Life lessons are usually harsh and unlike at school, we usually learn them after being tested. Managing our finances is one of the most important aspects of being an adult though it is one of those things we learn the hard way. Personal finance stats suggest that only a small portion of students feel confident in managing their finances after college.
Darko Jacimovic
Author: 
Darko Jacimovic
Nikola Djordjevic
Editor: 
Nikola Djordjevic
Keith Hodges
Fact Checker: 
Keith Hodges
15 mins
February 14th, 2024
Personal Finance Statistics You Should Be Aware of in 2024

Almost every survey shows a high interest in learning personal finance in formal education and many people admit they need help. How confident are you in your personal finance management skills? You think you do a better job at planning and budgeting your funds? Check out the latest stats about personal finance and see how do you hold up compared to the average American.

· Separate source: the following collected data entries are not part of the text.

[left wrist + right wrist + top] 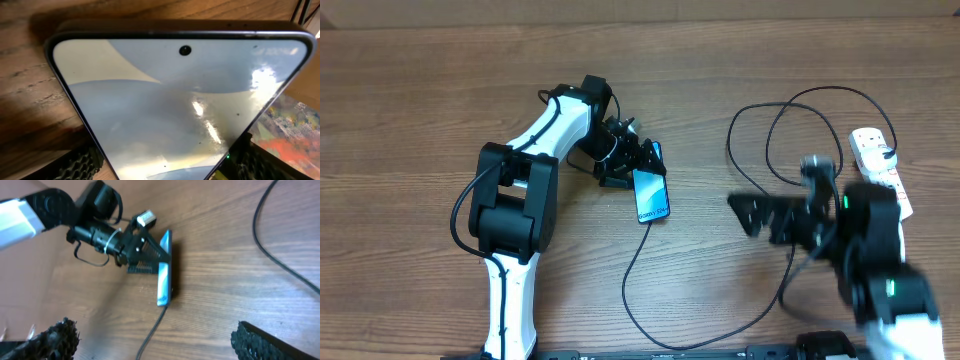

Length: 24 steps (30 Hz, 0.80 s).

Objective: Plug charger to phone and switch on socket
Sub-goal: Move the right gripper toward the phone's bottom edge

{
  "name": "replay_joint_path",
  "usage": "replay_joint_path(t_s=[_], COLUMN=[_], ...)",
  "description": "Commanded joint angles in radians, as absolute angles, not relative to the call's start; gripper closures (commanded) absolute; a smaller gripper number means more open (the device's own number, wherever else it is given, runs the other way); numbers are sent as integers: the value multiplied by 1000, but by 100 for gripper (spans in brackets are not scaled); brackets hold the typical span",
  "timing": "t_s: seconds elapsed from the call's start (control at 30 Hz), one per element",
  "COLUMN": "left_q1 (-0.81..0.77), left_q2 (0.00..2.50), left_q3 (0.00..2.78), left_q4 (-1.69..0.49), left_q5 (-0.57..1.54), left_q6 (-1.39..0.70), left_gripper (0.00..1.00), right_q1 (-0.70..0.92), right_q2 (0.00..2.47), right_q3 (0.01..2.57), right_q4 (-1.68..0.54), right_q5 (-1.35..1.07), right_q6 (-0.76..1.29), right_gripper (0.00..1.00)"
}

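While blurred overhead, shows right gripper (741,212) spread apart, left of socket (876,156). Finds left gripper (642,165) clamped on phone (651,196) at far end. Lists charger (626,290) touching phone's near end.

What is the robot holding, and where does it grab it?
The left gripper holds the phone by its long edges, near the end away from the charger. The right gripper holds nothing.

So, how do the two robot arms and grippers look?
The left arm has white links, bulky black joints and a thin black cable along it. The right arm, blurred, is mostly black with one white link and a green light. Left gripper and right gripper are black, with ribbed fingers.
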State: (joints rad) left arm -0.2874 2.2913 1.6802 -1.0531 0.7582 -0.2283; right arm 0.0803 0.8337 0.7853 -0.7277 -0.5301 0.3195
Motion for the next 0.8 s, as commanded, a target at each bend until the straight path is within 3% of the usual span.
replay_joint_path(t_s=[0.0,0.07,0.17,0.43,0.77], left_q1=[-298,-298,-298,-301,-336], left_q2=[2334,2334,2334,2334,2334], left_q3=[1656,1656,1656,1656,1656], left_q4=[-1049,-1048,-1044,-1024,-1016], left_q5=[760,760,760,743,554], left_q6=[-198,-198,-198,-234,-394], left_gripper=[19,19,18,16,5], right_q1=[88,102,153,233,233], right_q2=[1025,1113,1264,1598,1655], right_q3=[901,901,900,900,899], right_q4=[-752,-711,-649,-511,-521], right_q5=[-669,-722,-675,-661,-595], right_q6=[314,306,265,261,237], right_gripper=[0,14,17,17,10])
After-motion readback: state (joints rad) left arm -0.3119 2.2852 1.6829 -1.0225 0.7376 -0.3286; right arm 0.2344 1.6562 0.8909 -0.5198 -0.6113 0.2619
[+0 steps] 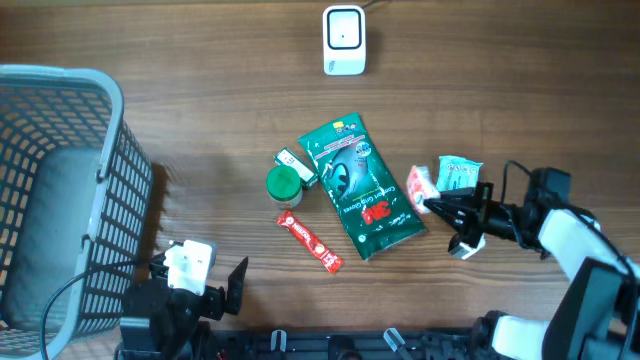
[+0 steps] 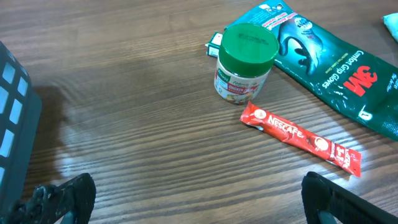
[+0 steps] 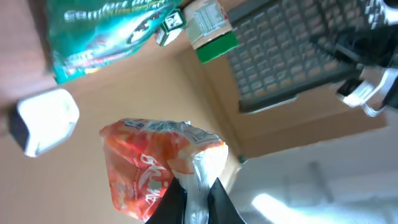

Top 10 Personal Finance Stats and Facts

  • 68% of Americans say they would be worried to cover their living expenses for a month if they lost their primary source of income.

  • 17% of US adults say their savings are now higher than before the Covid-19 pandemic.

  • The average amount of personal savings in the US is $62,086 in 2022.

  • 73% of US consumers in 2022 say they developed better financial habits because of the pandemic.

  • The average amount of retirement savings in the US is $98,800.

  • The average amount of debt US consumers had in 2022 was $22,354

  • 43% of Americans expect to be in debt for the next one to five years.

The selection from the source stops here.